[Opening Stored data section]
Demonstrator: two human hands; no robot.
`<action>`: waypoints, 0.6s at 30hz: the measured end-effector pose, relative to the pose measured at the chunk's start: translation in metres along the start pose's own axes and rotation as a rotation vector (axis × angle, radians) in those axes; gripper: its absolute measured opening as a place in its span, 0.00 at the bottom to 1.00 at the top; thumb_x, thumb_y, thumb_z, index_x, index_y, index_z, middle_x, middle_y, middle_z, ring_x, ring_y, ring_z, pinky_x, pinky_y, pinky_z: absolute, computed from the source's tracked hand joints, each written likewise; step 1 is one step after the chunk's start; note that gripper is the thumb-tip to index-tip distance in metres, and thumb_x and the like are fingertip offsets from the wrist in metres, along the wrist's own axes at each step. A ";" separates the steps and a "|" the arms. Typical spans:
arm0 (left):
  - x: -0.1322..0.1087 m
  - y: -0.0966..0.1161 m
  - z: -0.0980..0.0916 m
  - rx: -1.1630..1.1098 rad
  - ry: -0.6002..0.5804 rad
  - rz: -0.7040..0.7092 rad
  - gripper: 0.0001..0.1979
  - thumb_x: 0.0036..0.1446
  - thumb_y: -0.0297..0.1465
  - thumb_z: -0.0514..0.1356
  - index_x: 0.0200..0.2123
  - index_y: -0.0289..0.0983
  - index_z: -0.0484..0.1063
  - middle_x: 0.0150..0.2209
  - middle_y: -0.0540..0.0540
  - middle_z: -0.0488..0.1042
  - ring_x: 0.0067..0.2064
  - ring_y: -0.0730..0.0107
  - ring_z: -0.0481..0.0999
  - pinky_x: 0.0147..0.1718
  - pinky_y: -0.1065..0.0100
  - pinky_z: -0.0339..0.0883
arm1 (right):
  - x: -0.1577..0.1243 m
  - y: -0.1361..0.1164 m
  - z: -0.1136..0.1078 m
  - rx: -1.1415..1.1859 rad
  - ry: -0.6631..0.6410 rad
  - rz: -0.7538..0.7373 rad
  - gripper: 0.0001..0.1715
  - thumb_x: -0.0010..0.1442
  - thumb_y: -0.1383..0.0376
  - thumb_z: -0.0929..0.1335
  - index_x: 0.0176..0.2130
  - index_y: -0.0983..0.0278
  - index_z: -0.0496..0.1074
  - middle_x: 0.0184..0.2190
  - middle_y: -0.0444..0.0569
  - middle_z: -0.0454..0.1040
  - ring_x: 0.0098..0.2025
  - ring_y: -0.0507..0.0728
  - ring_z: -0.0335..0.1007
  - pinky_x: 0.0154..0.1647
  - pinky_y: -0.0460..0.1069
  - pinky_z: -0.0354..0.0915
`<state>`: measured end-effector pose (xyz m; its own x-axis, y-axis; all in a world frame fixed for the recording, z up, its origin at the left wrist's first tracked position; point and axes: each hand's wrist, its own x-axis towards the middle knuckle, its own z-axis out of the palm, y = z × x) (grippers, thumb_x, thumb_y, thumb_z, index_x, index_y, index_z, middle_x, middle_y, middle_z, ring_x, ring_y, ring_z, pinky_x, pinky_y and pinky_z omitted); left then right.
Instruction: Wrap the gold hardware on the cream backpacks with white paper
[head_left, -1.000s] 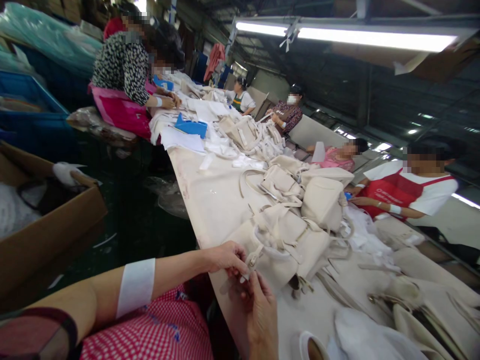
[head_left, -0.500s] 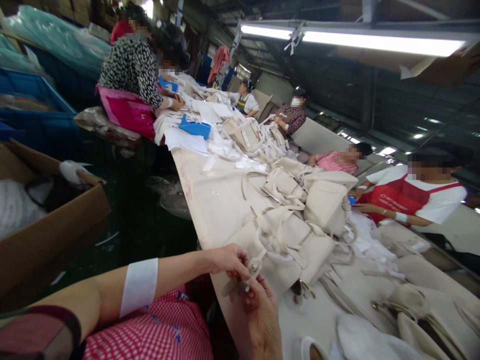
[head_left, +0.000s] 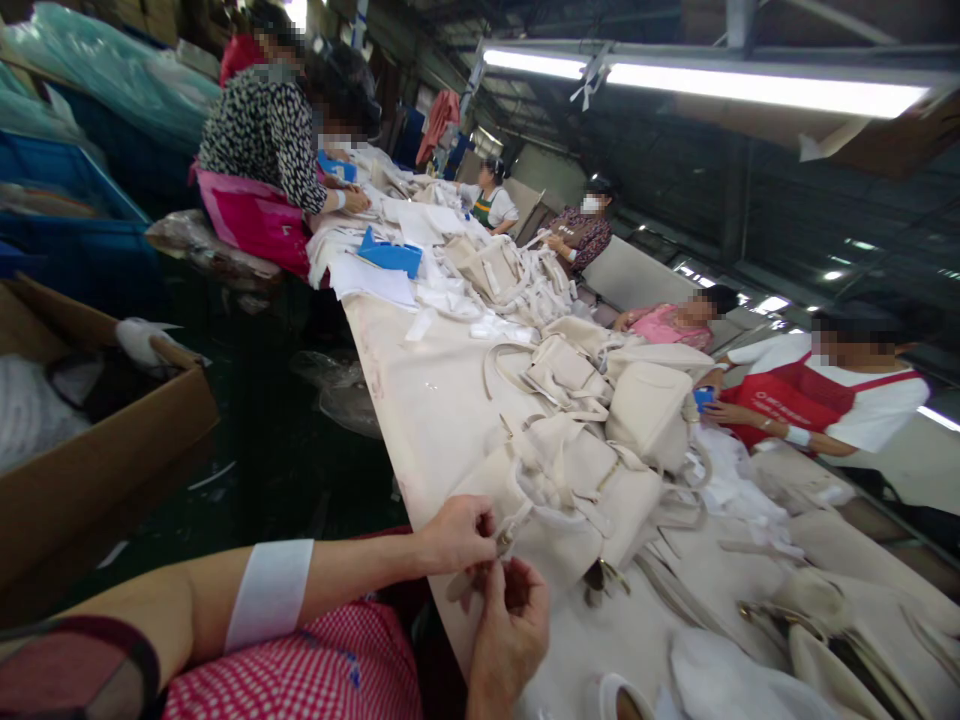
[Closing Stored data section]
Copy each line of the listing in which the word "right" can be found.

arm1 (right):
`<state>`: measured end-effector pose (xyz m; its own x-axis, y-axis; all in a world frame fixed for the recording, z up, its origin at the left wrist's first tracked position; point and axes: each hand's wrist, its own x-axis towards the middle knuckle, its own z-axis out of the palm, y = z × x) (grippers, thumb_x, thumb_y, thumb_z, index_x, index_y, index_z, middle_x, middle_y, middle_z, ring_x, ring_y, ring_z, pinky_x, pinky_y and pinky_z omitted); left then right.

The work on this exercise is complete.